Depending on the kernel used g(x), different features are extracted. Kerners are of below type such as kernel for edge detection, sharpening, box blur, gaussian blur, identity and many more. The importance of convolutional layer is it tries to learn high level representation of an image like first convolutional layer detects the edges, second curve and third the whole object. If you compare it with other feature extraction algorithms such as HOG, SIFT, they try to detect the local intensity variations. After detecting they combine to make the classification. In this way deep learning is trying to work in a similar way as humans works which makes it different from machine learning. This is also the reason that it has gained a lot of success in the recent time both in accuracy and practical usage.

Pooling Layer: It is inserted between successive conv layers. It reduces the dimensions (width and height) with help of stride and filter. Normally stride value till 2 is used for better results. Pooling is divided into two categories (Average and Max Pooling).

• Average Pooling: It takes the average value of features from the feature map.
• Max Pooling: It picks the maximum value from the feature map.

Please have a look at the image attached here to understand it in better sense. With the help of pooling layer, the number of parameters are reduced and hence the computational cost is reduced.

Batch Normalization layer: To speed up the training of convolutional neural network as well as to reduce the sensitivity to network initialization, batch normalization is used between convolutional layers and non-linear layers such as RELU and tanh. Please see the image attached to understand it using a diagram.

Dropout layer: Please note that to prevent overfit, it is appropriate to use dropout layer. It may be used after conv-RELU-Dropout. But it is not recommended here as it leads to loss of some important information which is to be learnt from an image. Dropout means avoiding some of the neurons to reduce the number of parameters.Values such as 0.1, 0.2, 0.3 os considered as good but in some of the research paper and reading, value = 0.5 is also used. These values represents the percentage of neurons in a layer to be discarded.
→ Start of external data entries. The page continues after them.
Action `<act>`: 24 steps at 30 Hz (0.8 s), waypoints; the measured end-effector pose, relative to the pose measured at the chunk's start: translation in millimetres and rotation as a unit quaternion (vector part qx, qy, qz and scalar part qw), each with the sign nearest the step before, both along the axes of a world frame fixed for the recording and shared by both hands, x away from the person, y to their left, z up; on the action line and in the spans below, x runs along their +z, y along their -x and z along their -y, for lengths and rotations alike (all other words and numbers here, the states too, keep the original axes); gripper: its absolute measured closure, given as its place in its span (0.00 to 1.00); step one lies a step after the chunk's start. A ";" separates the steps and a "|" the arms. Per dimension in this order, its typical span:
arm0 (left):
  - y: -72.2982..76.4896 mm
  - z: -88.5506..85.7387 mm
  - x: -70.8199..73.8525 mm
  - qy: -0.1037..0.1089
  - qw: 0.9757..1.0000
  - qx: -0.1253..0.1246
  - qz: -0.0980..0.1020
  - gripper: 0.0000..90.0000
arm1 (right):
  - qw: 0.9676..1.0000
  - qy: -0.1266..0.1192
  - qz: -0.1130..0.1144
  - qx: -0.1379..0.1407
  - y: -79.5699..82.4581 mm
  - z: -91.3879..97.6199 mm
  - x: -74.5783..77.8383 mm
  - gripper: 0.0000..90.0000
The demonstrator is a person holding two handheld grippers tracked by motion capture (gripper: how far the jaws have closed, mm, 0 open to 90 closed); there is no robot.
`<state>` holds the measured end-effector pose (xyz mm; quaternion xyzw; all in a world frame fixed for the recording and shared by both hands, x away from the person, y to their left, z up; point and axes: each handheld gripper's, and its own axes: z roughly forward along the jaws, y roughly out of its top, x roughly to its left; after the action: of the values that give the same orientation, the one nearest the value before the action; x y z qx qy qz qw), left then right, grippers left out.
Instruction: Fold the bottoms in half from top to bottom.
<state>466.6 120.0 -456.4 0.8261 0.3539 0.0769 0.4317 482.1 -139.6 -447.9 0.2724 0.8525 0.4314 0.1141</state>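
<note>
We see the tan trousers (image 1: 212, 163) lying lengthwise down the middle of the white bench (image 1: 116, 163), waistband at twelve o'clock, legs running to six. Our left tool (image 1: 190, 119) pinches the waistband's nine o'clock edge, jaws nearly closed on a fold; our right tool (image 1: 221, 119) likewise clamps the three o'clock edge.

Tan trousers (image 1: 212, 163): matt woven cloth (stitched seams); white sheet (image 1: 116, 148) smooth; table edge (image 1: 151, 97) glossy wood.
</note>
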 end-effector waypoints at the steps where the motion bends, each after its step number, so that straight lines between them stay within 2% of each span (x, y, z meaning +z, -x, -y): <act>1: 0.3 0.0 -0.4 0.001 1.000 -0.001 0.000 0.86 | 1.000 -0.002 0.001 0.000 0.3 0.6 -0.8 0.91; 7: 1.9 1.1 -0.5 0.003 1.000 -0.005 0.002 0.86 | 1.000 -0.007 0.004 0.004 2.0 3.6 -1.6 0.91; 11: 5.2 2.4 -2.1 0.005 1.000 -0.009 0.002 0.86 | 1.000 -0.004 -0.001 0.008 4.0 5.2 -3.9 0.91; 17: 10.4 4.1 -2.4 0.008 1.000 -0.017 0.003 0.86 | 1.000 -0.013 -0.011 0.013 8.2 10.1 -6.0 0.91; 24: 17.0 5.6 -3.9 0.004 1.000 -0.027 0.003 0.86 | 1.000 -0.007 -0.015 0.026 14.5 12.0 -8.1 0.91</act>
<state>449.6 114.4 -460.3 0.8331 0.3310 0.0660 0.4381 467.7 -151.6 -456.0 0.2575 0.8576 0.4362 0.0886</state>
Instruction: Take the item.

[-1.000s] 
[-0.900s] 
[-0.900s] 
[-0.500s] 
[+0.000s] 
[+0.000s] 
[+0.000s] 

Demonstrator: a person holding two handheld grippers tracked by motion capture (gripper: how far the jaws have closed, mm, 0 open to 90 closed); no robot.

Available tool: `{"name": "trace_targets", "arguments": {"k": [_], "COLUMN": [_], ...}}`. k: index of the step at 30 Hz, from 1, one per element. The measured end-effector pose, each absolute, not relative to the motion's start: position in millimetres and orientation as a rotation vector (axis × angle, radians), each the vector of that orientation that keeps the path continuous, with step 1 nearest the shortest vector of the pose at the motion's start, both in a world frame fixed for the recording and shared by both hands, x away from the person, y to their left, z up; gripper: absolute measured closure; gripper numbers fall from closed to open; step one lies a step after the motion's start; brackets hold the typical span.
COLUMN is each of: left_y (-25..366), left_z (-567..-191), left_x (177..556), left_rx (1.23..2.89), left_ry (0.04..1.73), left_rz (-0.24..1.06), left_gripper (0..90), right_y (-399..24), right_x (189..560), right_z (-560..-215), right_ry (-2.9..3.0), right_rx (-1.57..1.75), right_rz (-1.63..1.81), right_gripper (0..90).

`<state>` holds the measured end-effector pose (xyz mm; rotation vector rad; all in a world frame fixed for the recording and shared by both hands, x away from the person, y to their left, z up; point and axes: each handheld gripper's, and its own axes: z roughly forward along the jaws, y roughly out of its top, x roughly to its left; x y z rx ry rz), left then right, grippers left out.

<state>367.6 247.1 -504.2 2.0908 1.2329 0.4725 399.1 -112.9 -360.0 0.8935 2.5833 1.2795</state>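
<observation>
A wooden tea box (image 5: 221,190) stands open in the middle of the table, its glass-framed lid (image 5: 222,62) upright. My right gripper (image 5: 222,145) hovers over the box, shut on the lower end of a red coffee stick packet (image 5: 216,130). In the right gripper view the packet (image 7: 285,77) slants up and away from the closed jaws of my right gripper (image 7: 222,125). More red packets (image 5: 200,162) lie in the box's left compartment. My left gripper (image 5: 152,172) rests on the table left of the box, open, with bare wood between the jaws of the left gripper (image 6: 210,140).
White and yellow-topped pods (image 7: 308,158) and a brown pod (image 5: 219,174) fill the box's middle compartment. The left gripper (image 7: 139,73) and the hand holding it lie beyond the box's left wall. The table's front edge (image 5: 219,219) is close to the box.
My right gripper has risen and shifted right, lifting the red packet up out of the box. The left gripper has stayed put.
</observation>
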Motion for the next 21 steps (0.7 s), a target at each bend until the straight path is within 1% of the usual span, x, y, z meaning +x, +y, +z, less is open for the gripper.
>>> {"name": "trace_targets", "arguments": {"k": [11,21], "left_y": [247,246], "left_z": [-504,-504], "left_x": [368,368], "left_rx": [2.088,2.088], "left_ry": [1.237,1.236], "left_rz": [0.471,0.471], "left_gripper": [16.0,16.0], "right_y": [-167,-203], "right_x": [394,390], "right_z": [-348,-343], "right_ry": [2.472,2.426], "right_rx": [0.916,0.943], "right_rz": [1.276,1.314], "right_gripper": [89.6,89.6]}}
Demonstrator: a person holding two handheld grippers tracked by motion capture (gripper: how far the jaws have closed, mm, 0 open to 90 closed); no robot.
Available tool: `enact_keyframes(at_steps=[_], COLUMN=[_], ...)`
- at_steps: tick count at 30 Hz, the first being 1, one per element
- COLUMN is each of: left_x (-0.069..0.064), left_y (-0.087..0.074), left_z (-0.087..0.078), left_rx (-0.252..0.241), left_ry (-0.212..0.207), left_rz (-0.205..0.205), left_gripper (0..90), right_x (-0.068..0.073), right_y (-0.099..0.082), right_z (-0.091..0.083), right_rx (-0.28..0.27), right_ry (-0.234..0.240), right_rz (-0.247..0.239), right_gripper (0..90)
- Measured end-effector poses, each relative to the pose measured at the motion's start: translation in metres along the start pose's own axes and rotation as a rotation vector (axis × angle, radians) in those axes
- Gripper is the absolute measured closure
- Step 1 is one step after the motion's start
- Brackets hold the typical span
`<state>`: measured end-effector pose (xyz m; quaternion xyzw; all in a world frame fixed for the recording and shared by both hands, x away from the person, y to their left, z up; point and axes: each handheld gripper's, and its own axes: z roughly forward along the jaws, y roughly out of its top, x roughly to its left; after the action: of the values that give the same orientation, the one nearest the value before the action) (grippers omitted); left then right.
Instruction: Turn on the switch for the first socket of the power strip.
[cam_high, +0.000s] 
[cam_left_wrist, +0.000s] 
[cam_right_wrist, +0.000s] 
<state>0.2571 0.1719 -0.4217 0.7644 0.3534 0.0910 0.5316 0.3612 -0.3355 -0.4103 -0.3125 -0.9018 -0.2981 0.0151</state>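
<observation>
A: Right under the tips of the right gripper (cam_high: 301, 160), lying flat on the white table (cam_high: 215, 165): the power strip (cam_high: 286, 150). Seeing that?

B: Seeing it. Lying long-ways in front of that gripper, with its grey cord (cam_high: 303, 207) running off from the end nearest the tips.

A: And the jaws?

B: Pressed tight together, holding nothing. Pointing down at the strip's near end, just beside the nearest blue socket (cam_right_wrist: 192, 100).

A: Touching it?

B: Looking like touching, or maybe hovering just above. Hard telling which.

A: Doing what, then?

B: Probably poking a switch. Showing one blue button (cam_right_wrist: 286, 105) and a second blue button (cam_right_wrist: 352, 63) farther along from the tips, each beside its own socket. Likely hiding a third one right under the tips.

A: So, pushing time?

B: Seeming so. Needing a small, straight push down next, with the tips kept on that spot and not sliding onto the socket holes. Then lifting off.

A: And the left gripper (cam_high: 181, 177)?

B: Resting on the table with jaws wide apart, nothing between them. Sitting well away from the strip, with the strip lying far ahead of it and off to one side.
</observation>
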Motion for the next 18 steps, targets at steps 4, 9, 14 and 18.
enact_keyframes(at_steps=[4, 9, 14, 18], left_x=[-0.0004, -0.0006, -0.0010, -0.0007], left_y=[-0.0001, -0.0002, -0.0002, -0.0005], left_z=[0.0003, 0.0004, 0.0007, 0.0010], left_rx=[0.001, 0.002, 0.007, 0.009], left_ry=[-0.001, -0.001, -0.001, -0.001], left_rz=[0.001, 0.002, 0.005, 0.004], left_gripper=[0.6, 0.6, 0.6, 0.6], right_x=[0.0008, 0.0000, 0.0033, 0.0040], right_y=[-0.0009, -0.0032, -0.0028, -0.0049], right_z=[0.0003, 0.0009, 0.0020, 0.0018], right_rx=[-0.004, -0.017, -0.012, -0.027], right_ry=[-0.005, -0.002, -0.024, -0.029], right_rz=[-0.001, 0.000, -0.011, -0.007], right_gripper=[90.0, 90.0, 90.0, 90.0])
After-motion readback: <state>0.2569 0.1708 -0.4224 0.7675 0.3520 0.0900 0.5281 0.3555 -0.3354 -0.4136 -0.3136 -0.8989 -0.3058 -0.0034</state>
So use it on the dense layers (fully connected layer)

Flatten Layer: Output from the feature extractor phase is in the form of a matrix and input to the fully connected layer should be one dimensional vector so it is the flatten layer which converts n-dimensional output to 1-d input to the fully connected layer.

Fully connected layer: Input which is from the flatten layer is provided to the fully connected layer also called dense layer. Fully connected layer means each neuron receives input from every element in the previous layer. Please see the below code to understand this point in more detail.

```classifier.add(Dense(units=128, activation='relu'))
```

Explanation of the above code

Line 1 :According to the above code there are 128 neurons/units in the hidden layer and result will be passed to activation function which is relu. I would urge readers to read this document.

Line 2 :This dense layer denotes the output and one neuron is there to predict the output. If more than one neuron is there to predict the output, problem is called multiclass whereas this above problem is called binary classification.